RECORDED INFORMATION:
┄┄┄┄┄┄┄┄┄┄

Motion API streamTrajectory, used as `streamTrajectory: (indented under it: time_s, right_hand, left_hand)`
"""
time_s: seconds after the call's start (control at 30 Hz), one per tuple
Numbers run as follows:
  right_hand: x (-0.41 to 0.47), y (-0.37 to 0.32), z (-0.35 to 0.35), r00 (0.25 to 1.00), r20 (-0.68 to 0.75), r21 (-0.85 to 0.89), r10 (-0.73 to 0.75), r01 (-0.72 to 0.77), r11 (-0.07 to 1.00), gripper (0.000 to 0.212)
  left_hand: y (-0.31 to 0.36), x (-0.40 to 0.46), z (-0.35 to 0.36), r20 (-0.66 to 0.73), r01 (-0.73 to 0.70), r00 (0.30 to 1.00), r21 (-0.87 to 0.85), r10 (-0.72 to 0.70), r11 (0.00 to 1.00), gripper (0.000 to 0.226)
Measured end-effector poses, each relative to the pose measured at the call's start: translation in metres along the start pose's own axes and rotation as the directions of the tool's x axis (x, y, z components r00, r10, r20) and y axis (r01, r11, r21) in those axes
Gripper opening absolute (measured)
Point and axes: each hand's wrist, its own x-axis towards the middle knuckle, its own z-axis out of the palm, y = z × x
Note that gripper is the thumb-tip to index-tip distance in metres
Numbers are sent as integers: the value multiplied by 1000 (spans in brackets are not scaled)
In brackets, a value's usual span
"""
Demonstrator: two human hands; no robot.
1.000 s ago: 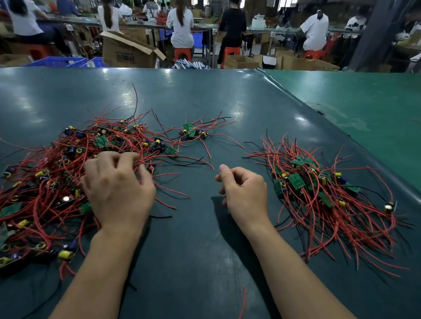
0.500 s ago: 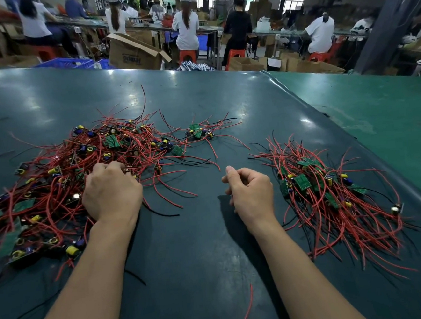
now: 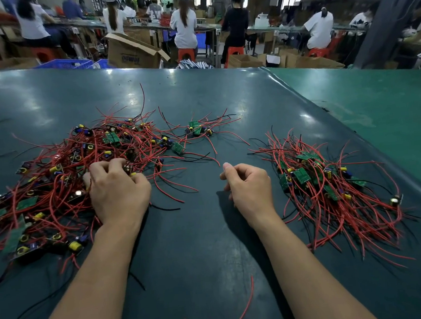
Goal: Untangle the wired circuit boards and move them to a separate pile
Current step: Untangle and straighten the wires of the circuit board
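Observation:
A large tangled pile of green circuit boards with red and black wires [image 3: 55,181] covers the left of the dark green table [image 3: 201,248]. My left hand [image 3: 117,191] sits at the pile's right edge, fingers curled down into the wires, gripping a wired board that its knuckles mostly hide. A smaller, separate pile of wired boards [image 3: 332,190] lies on the right. Between the piles, my right hand [image 3: 249,186] rests on the table, loosely curled with the thumb against the forefinger, holding nothing I can see. One board cluster [image 3: 197,130] lies apart, farther back.
A loose red wire [image 3: 244,312] curves on the table near me, between my forearms. A lighter green table [image 3: 382,110] adjoins on the right. Beyond the far edge are a cardboard box [image 3: 130,53], blue crates and several seated people at benches.
My left hand's fingers have curled deeper into the tangle, and nearby wires have shifted slightly. My right hand has stayed in place.

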Motion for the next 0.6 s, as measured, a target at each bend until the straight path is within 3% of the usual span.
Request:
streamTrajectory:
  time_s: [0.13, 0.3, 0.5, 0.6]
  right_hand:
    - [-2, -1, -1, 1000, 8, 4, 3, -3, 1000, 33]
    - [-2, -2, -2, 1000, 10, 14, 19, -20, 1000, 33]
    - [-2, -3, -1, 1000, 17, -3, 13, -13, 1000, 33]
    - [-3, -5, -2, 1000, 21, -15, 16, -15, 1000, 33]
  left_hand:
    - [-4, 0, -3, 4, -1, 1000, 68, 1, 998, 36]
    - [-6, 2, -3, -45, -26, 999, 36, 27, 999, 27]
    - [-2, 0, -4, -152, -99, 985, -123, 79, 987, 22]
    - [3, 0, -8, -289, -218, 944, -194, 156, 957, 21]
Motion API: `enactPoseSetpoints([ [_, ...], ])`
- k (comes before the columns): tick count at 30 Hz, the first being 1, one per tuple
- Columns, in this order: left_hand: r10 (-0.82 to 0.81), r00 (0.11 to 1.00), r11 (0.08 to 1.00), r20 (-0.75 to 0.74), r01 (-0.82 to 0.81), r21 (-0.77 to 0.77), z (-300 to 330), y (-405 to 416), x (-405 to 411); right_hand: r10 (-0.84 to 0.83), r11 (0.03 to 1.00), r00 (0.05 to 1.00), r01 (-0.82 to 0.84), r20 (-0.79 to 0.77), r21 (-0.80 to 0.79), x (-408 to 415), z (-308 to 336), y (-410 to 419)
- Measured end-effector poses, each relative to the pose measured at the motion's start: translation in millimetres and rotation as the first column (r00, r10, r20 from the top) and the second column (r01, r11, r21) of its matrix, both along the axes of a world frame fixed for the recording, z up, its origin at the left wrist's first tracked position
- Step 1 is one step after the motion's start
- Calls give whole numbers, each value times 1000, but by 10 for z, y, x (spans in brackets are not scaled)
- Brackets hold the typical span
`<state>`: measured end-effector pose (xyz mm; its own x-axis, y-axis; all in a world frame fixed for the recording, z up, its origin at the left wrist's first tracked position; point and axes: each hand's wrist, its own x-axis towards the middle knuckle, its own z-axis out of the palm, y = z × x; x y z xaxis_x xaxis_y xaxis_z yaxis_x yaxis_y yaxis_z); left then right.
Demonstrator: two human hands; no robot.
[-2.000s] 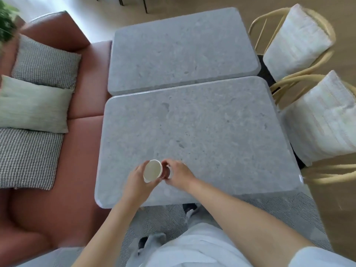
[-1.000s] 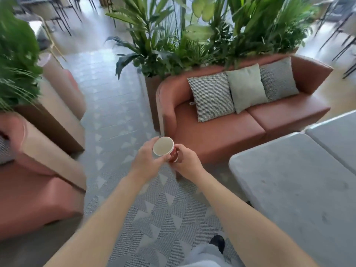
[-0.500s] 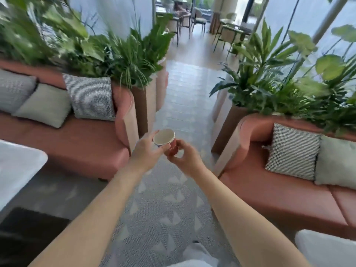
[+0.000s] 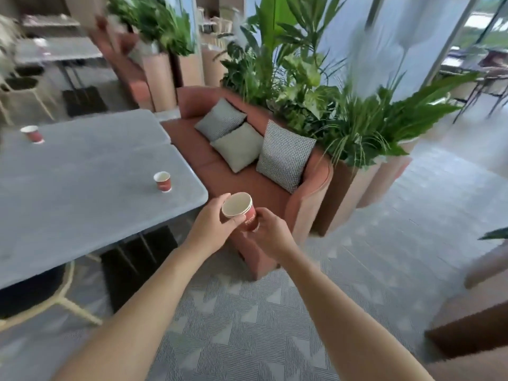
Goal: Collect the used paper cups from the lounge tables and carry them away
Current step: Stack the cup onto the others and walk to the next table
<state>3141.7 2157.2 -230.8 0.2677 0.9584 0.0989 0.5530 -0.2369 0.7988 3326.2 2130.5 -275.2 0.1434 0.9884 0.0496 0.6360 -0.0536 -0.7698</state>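
Observation:
I hold a stack of red paper cups (image 4: 242, 211) with white rims out in front of me, tilted so the open mouth faces me. My left hand (image 4: 211, 226) grips the rim and my right hand (image 4: 270, 235) cups the bottom. Two more red paper cups stand upright on the grey stone table (image 4: 68, 193) at my left: one cup (image 4: 162, 182) near the table's right edge, another cup (image 4: 33, 133) at the far left end.
A terracotta sofa (image 4: 247, 182) with three cushions runs beside the table, backed by tall planters (image 4: 316, 100). A light wooden chair (image 4: 55, 298) sits tucked under the table's near edge. Grey patterned carpet (image 4: 261, 325) lies underfoot. Another sofa edge (image 4: 481, 312) is at right.
My view has swung round from one table, past sofas and planters, to a different table with two cups on it. Both hands have kept hold of the cup stack throughout.

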Motion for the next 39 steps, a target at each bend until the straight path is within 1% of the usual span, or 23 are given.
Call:
enactPoseSetpoints([
  [3,153,988,988,1,-153,-12,-36,-70,-214,144,990,989,-144,19,-8,-163,-66,225],
  [8,345,938,939,-24,-345,8,-130,-301,-521,353,935,934,-354,-59,-9,-489,-199,340],
  [12,463,885,886,-55,-463,7,-182,-524,-690,459,887,885,-462,-82,-21,-742,-286,320],
  [17,526,847,848,-71,-529,-37,-188,-698,-858,520,850,847,-526,-114,-28,-950,-324,234],
  [20,525,849,850,-64,-527,-23,-185,-718,-890,511,854,851,-518,-121,-37,-1000,-309,178],
  [23,485,874,874,-45,-486,-18,-187,-661,-855,477,873,870,-485,-127,-42,-949,-288,160],
  [32,304,951,953,59,-302,-36,-222,-334,-659,295,953,948,-302,-122,-39,-680,-49,79],
  [39,161,982,987,103,-158,-31,-165,-91,-887,156,987,985,-157,-67,-13,-878,88,5],
])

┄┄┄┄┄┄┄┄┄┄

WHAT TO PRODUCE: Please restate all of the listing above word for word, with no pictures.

TASK RESULT:
Motion API streamTrajectory, used as `streamTrajectory: (indented under it: time_s, right_hand, left_hand)`
"""
time_s: seconds after the call's start (control at 30 Hz), one per tuple
Numbers run as follows:
  right_hand: x (-0.41 to 0.47), y (-0.37 to 0.32), z (-0.35 to 0.35), r00 (0.25 to 1.00), r20 (-0.68 to 0.75), r21 (-0.85 to 0.89), r10 (-0.73 to 0.75), r01 (-0.72 to 0.77), r11 (-0.07 to 1.00), gripper (0.000 to 0.212)
  left_hand: y (-0.31 to 0.36), x (-0.40 to 0.46), z (-0.35 to 0.36), r20 (-0.66 to 0.73), r01 (-0.73 to 0.70), r00 (0.30 to 1.00), r21 (-0.87 to 0.85), r10 (-0.72 to 0.70), r11 (0.00 to 1.00), gripper (0.000 to 0.226)
Measured end-effector poses, each relative to the pose measured at the call's start: translation in metres along the start pose's own axes and rotation as the directions of the tool's x axis (x, y, z components r00, r10, r20) and y axis (r01, r11, r21) in those axes
Gripper opening absolute (measured)
Point and axes: each hand's wrist, its own x-axis towards the middle knuckle, its own z-axis out of the palm, y = z × x
Note that gripper is the thumb-tip to index-tip distance in metres
Numbers are sent as integers: the value multiplied by 1000 (spans in brackets are not scaled)
In brackets, a value's usual span
"""
Demonstrator: two human hands; no robot.
1.000 s ago: 
0.500 s ago: 
now: 
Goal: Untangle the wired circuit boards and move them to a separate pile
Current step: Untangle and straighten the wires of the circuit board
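Observation:
A large tangled pile of green circuit boards with red and black wires [image 3: 55,181] covers the left of the dark green table [image 3: 201,248]. My left hand [image 3: 117,191] sits at the pile's right edge, fingers curled down into the wires, gripping a wired board that its knuckles mostly hide. A smaller, separate pile of wired boards [image 3: 332,190] lies on the right. Between the piles, my right hand [image 3: 249,186] rests on the table, loosely curled with the thumb against the forefinger, holding nothing I can see. One board cluster [image 3: 197,130] lies apart, farther back.
A loose red wire [image 3: 244,312] curves on the table near me, between my forearms. A lighter green table [image 3: 382,110] adjoins on the right. Beyond the far edge are a cardboard box [image 3: 130,53], blue crates and several seated people at benches.
My left hand's fingers have curled deeper into the tangle, and nearby wires have shifted slightly. My right hand has stayed in place.
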
Motion for the next 0.6 s, as measured, a target at each bend until the straight path is within 3% of the usual span.
Request:
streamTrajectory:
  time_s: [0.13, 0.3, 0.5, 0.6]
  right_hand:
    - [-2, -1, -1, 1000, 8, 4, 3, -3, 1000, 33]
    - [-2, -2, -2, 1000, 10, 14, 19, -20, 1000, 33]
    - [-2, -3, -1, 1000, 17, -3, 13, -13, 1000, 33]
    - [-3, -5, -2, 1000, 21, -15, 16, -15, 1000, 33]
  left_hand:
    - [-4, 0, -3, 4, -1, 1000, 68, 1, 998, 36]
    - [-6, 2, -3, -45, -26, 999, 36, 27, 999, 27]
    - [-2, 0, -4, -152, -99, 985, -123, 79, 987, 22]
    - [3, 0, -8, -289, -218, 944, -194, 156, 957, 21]
Motion API: `enactPoseSetpoints([ [_, ...], ])`
- k (comes before the columns): tick count at 30 Hz, the first being 1, one per tuple
- Columns, in this order: left_hand: r10 (-0.82 to 0.81), r00 (0.11 to 1.00), r11 (0.08 to 1.00), r20 (-0.75 to 0.74), r01 (-0.82 to 0.81), r21 (-0.77 to 0.77), z (-300 to 330), y (-405 to 416), x (-405 to 411); right_hand: r10 (-0.84 to 0.83), r11 (0.03 to 1.00), r00 (0.05 to 1.00), r01 (-0.82 to 0.84), r20 (-0.79 to 0.77), r21 (-0.80 to 0.79), x (-408 to 415), z (-308 to 336), y (-410 to 419)
- Measured end-effector poses, each relative to the pose measured at the motion's start: translation in millimetres and rotation as the first column (r00, r10, r20 from the top) and the second column (r01, r11, r21) of its matrix, both along the axes of a world frame fixed for the recording, z up, its origin at the left wrist's first tracked position
- Step 1 is one step after the motion's start
- Calls give whole numbers, each value times 1000, but by 10 for z, y, x (spans in brackets are not scaled)
- Brackets hold the typical span
`<state>`: measured end-effector pose (xyz mm; its own x-axis, y-axis; all in a world frame fixed for the recording, z up, its origin at the left wrist's first tracked position; point and axes: each hand's wrist, its own x-axis towards the middle knuckle, its own z-axis out of the palm, y = z × x; x y z xaxis_x xaxis_y xaxis_z yaxis_x yaxis_y yaxis_z); left then right.
Demonstrator: two human hands; no robot.
[-2.000s] 
[-1.000s] 
[-0.500s] 
[+0.000s] 
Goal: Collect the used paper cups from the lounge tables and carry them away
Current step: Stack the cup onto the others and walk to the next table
<state>3141.7 2157.2 -230.8 0.2677 0.9584 0.0989 0.5530 -0.2369 0.7988 3326.2 2130.5 -275.2 0.1434 0.9884 0.0496 0.6360 -0.0536 -0.7698</state>
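Observation:
I hold a stack of red paper cups (image 4: 242, 211) with white rims out in front of me, tilted so the open mouth faces me. My left hand (image 4: 211, 226) grips the rim and my right hand (image 4: 270, 235) cups the bottom. Two more red paper cups stand upright on the grey stone table (image 4: 68, 193) at my left: one cup (image 4: 162, 182) near the table's right edge, another cup (image 4: 33, 133) at the far left end.
A terracotta sofa (image 4: 247, 182) with three cushions runs beside the table, backed by tall planters (image 4: 316, 100). A light wooden chair (image 4: 55, 298) sits tucked under the table's near edge. Grey patterned carpet (image 4: 261, 325) lies underfoot. Another sofa edge (image 4: 481, 312) is at right.
My view has swung round from one table, past sofas and planters, to a different table with two cups on it. Both hands have kept hold of the cup stack throughout.
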
Motion for the next 39 steps, a target at each bend until the straight path is within 1% of the usual span, or 23 are given.
Call:
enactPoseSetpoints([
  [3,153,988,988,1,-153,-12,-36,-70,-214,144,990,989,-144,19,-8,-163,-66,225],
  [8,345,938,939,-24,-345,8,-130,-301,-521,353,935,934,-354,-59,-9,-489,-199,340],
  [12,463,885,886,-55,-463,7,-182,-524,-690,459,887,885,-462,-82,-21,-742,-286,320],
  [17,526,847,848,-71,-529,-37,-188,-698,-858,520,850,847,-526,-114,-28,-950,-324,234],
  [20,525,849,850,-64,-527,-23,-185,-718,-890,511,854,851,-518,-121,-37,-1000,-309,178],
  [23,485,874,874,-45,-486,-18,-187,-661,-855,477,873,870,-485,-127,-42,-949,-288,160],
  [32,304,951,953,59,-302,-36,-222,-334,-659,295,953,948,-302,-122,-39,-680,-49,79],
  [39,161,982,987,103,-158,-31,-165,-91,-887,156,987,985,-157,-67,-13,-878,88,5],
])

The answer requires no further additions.